VACA BRABA
Vaca Braba, até o tanto que posso me lembrar, não tinha nada de braba. Tinha era muita alegria e disposição. Era puta antiga na Coréia; sua figura preenchia os espaços daquela rua alegre.
Tinha quase dois metros de altura, pés 42, e as mãos, enormes e fortes, denunciavam a infância no cabo da foice no engenho. Tudo nela era agigantado, e sua voz era compatível com o restante da figura. Andava com os braços balançando desengonçadamente ao lado do corpanzil. Não me lembro de tê-la visto com os pés calçados.
Ria um riso destabocado, e suas gaitadas eram ouvidas de longe. Sua disposição para rir e ficar alegre só se igualava à enormidade de sua figura.
Arranjou uma filha, que cresceu na Coréia e se iniciou cedo no meretrício pela mão da mãe. Também era corpulenta e usava franjas. Quando começou a ficar mocinha, peitos mal pipocados, tomava banho nua no Pirangi, para delícia dos meninos. À falta de outro nome, e como se parecia com a mãe, lhe batizaram de Vaquinha. Como tinha o hábito de se abaixar e urinar na rua, estivesse onde estivesse, completaram-lhe a alcunha: Vaquinha Mijona.
Por nova e solicitada, Vaquinha Mijona envelheceu tão rápido quanto a mãe, atolada na aguardente o dia todo.
Vaca Braba era disposta, de munheca pesada, e não foram poucos os homens que ela surrou com sua mão larga. Um tapa seu valia por duas quedas. Uma vez, de brincadeira, deu um bofete no tocador de pife Goelinha, que ele foi parar no Hospital Regional. E em mulher, então, nem se fala: ela batia de bunda limpa arroxeando as nádegas com sua manopla.
Mas, um dia, ela perdeu a parada, para sempre e sem esperar. Sentou-se para beber com um homem na casa de Maria Uleiro, e, como sempre fazia, emborcava de copo cheio. O homem, espantado, desafiou-a para beber no bico da garrafa. Como nunca havia enjeitado qualquer parada, Vaca Braba não se fez de rogada e topou de imediato.
Mastigou duas piabas e ordenou a Maria Uleiro que abrisse uma garrafa de Pitu. Temperou a garganta, deu uma cusparada no chão e encostou o gargalo da garrafa na bocarra. Cabeça levantada, o nó da goela se mexendo a cada gole, foi bebendo devagar e sem interrupção. A esta altura, a casa já estava cheia de gente. As pessoas acompanhavam em silêncio a façanha.

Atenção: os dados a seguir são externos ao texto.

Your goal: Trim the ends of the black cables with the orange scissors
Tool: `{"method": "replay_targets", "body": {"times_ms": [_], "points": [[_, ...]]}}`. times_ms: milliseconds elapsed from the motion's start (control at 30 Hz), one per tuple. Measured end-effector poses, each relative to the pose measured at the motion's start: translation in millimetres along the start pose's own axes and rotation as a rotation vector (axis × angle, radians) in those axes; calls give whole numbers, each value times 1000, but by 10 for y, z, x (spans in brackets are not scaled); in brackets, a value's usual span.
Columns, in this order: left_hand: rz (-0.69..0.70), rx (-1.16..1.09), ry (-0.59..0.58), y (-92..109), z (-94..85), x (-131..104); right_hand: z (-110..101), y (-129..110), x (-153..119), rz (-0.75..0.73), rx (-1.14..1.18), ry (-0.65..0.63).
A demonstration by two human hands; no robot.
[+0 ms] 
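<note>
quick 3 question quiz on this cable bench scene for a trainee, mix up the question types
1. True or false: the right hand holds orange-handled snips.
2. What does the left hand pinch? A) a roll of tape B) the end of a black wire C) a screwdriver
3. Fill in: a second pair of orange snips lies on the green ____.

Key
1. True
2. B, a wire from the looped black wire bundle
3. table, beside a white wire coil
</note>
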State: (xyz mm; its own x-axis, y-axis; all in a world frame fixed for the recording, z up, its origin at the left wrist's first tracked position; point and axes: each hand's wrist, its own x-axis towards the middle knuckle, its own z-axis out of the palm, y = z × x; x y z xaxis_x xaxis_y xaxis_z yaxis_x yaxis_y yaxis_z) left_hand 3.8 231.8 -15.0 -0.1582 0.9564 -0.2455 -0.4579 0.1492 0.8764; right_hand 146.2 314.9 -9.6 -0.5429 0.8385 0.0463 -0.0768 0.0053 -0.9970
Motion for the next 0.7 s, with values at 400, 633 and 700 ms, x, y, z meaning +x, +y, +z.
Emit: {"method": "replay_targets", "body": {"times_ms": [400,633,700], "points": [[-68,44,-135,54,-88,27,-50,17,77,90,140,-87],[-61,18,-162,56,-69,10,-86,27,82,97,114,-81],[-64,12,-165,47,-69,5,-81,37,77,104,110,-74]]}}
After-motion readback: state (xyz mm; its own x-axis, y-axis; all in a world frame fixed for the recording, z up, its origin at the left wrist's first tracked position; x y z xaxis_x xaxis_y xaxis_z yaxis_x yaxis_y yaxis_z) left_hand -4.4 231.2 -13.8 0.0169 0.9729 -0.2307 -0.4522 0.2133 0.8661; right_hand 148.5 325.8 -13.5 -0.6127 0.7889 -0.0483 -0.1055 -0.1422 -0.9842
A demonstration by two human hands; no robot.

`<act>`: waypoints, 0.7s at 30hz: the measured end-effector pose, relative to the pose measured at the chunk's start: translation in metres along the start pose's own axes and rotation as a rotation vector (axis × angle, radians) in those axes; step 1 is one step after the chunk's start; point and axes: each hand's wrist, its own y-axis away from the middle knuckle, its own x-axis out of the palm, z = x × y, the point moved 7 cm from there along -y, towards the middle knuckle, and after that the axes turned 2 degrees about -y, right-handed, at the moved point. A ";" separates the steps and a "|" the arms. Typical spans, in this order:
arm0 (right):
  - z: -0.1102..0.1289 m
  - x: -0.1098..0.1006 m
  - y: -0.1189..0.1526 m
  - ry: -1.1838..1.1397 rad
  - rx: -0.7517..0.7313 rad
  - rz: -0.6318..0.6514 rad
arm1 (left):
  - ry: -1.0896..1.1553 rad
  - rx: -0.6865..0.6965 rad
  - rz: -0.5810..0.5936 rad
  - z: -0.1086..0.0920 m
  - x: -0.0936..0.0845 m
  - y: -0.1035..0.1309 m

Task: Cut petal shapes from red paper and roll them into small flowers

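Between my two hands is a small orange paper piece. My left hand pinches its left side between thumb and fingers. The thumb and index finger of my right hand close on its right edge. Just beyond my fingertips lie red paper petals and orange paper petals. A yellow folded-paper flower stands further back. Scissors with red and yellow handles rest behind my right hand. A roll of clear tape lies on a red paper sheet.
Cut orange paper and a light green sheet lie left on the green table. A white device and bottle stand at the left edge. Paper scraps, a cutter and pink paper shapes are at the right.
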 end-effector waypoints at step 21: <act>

À medida que a garrafa ia meando, os olhos de Vaca Braba iam-se avermelhando, e, de sua testa, grossos pingos de suor caíam rosto abaixo. Vaquinha Mijona incentivava a mãe com gritinhos.
A garrafa esvaziou, e ela nem teve tempo de colocá-la sobre a mesa: estatelou-se dura, e, na queda, seu peso enorme rebentou a cadeira. Os cacos de vidros se espalharam pela sala. Vaquinha Mijona deu um grito:
– Que foi, mãe?
O corpo frio, rija como uma tábua, Vaca Braba não respondia.
Levaram-na em cima de uma cama de lona para o Hospital Regional, o cortejo quase a correr pelas ruas. Vaquinha Mijona chorava, enquanto seguia os homens que levavam a cama.
– Torna logo, mãe.
No dia seguinte, o serviço de som do Bar Riso da Noite tocava a Ave Maria de Gounod com o chiado característico. Esse disco só era passado quando morria alguém na Coréia. O alto ficava de luto; emudeciam-se as putas.
O locutor entrava no meio da música:
– ... e agradecemos a todos que comparecerem a este ato de caridade cristã.
No caixão azul, Vaca Braba estava mansa e serena em sua mortalha roxa, costurada por Dona Maçu.
Vaquinha Mijona sumiu no mundo e nunca mais voltou a Palmares.